Prophetic: Prevention of Atherosclerosis in a Subject at Risk for Atherosclerosis

Collagen V, a collagen V chain, or a peptide or fragment of any of the foregoing (collectively referred to as “col(V)”) is administered in a pharmaceutically acceptable carrier (e.g., a buffer) via an acceptable delivery route (e.g., parenterally, enterally, or topically, especially by intra-nasal, oral, or similar delivery route) to a human or non-human subject at risk of developing atherosclerosis in an amount sufficient to induce immunological tolerance to collagen V in the subject. The at-risk nature of the subject can be assessed using conventional measures, such as elevated LDL concentration in peripheral blood.

Tolerance to collagen V is monitored by testing PBMCs in a TV-DTH assay essentially as described in Example 1, or via a suitable ELISPOT assay. It is observed that the subject does not develop atherosclerosis at a rate that would be expected in the population of subjects sharing the same level of risk.

Example 7

Prophetic: Anti-Collagen V DTH as Biomarker of Atherosclerosis

Immune system cells (such as PBMCs) from a subject are tested for immunoreactivity to collagen V using a TV-DTH assay, essentially as described in Example 1, or a suitable ELISPOT assay. A subject's risk for developing atherosclerosis is evaluated whereby evidence of immunoreactivity (i.e., a lack of tolerance to collagen V) is associated with a higher risk than would be expected in a subject from whose PBMCs immunoreactivity is not observed.

Claims

1. A method for reducing atherosclerosis or an effect thereof in an individual having atherosclerosis, the method comprising the steps of:

inducing immunological tolerance to collagen V in the individual; and

observing reduced atherosclerosis or a reduced effect thereof in the individual.

2. The method of claim 1, wherein the inducing step comprises the steps of administering to the individual an amount effective to induce tolerance of an agent selected from the group consisting of collagen V, a collagen V chain, an antigenic peptide, an antigenic fragment of any of the foregoing and a polynucleotide encoding any of the foregoing.

3. The method of claim 2, wherein the agent comprises a human collagen V gene.

4. The method of claim 2, wherein the agent is synthesized de novo.

5. The method of claim 2, wherein the agent is administered parenterally, enterally, or topically.

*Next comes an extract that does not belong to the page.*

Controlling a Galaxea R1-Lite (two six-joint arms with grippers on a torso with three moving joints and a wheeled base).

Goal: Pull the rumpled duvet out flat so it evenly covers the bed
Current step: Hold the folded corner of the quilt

6. The method of claim 5, wherein the composition is administered intranasally.

7. The method of claim 1, wherein the composition is administered more than once.

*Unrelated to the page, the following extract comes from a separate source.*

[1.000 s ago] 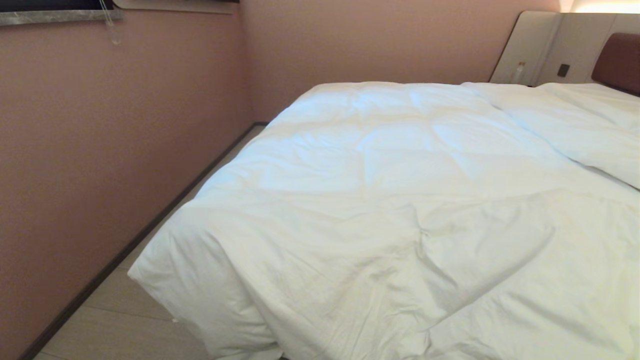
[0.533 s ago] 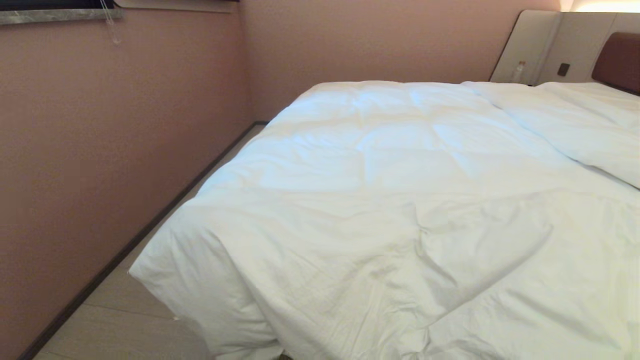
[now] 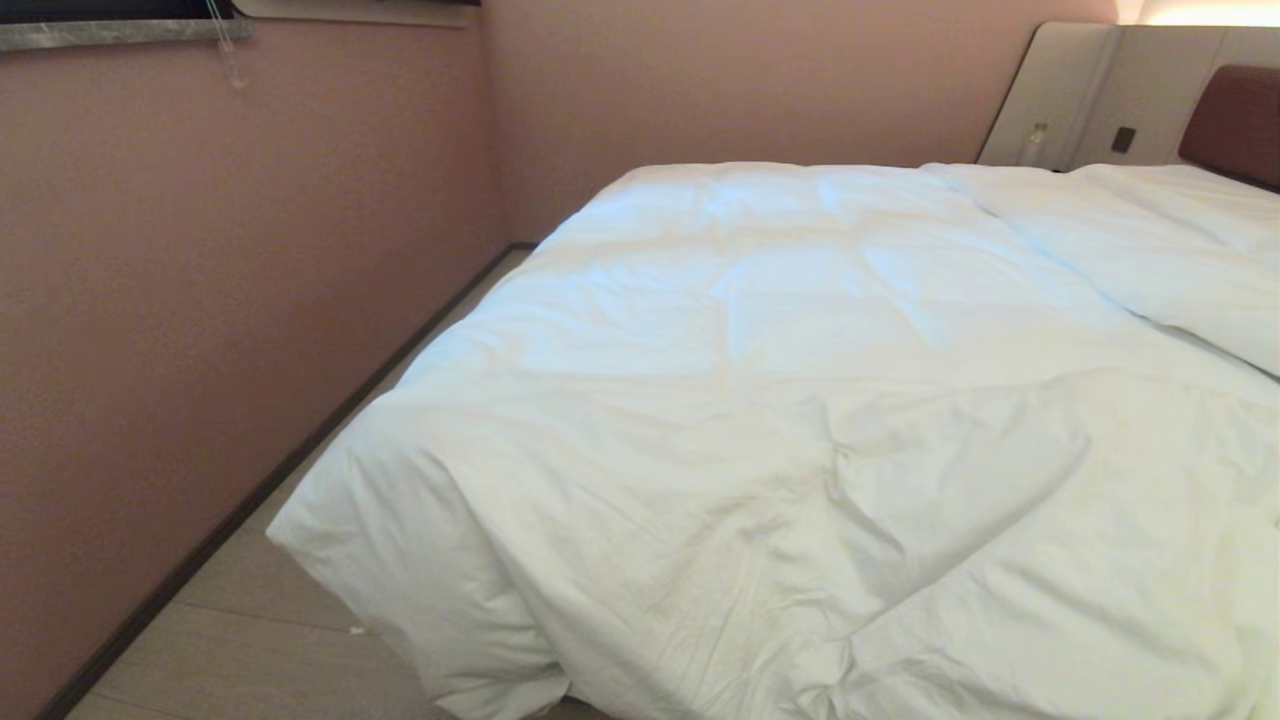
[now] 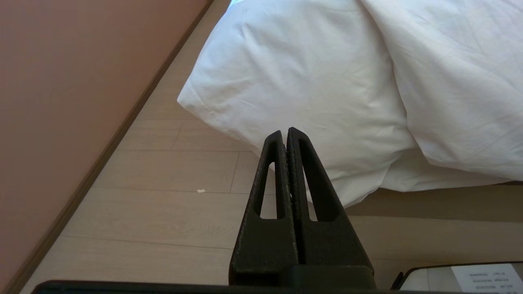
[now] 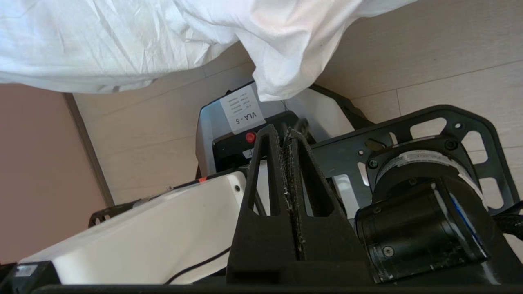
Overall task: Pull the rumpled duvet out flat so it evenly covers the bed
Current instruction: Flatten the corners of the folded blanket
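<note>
While neither arm appears in the head view, the duvet (image 3: 800, 400) fills the centre and right of that frame, spread over the bed (image 3: 1235, 120) with creases bunched in the lower middle. Its near corner (image 3: 330, 530) overhangs the floor (image 3: 230, 650) at lower left, beside the pink wall (image 3: 200, 300). Pillows (image 3: 1150, 240) lie at upper right below the brown headboard. The left claw (image 4: 284, 132) is clenched on nothing, just short of the hanging duvet corner. The right claw (image 5: 284, 132) is clenched and empty, above the robot's base (image 5: 229, 122), under the duvet's edge.
</note>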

8. A method for assessing a risk of an individual to develop atherosclerosis, the method comprising the steps of:

ascertaining whether the individual is immunoreactive to collagen V; and

assessing the risk of the individual, whereby immunoreactivity is associated with a higher risk than would be expected in an individual from whom immunoreactivity is not observed.

9. The method of claim 8, wherein the ascertaining step comprises measuring the amount of collagen V-specific antibodies.

10. The method of claim 9, wherein the measuring step comprises the steps of:

providing a blood sample of the individual; and

contacting the sample with collagen V or a collagen V fragment.

11. The method of claim 10, wherein the collagen V or collagen V fragment is immobilized on a bead.

12. The method of claim 8, wherein the ascertaining step comprises measuring the amount of collagen V-specific lymphocytes.

13. The method of claim 13, wherein the measuring step comprises evaluating peripheral blood mononuclear cells in a delayed-type hypersensitivity assay.

14. The method of claim 8, wherein the delayed type hypersensitivity assay is selected from the group consisting of a trans vivo delayed type hypersensitivity assay and an ELISPOT assay.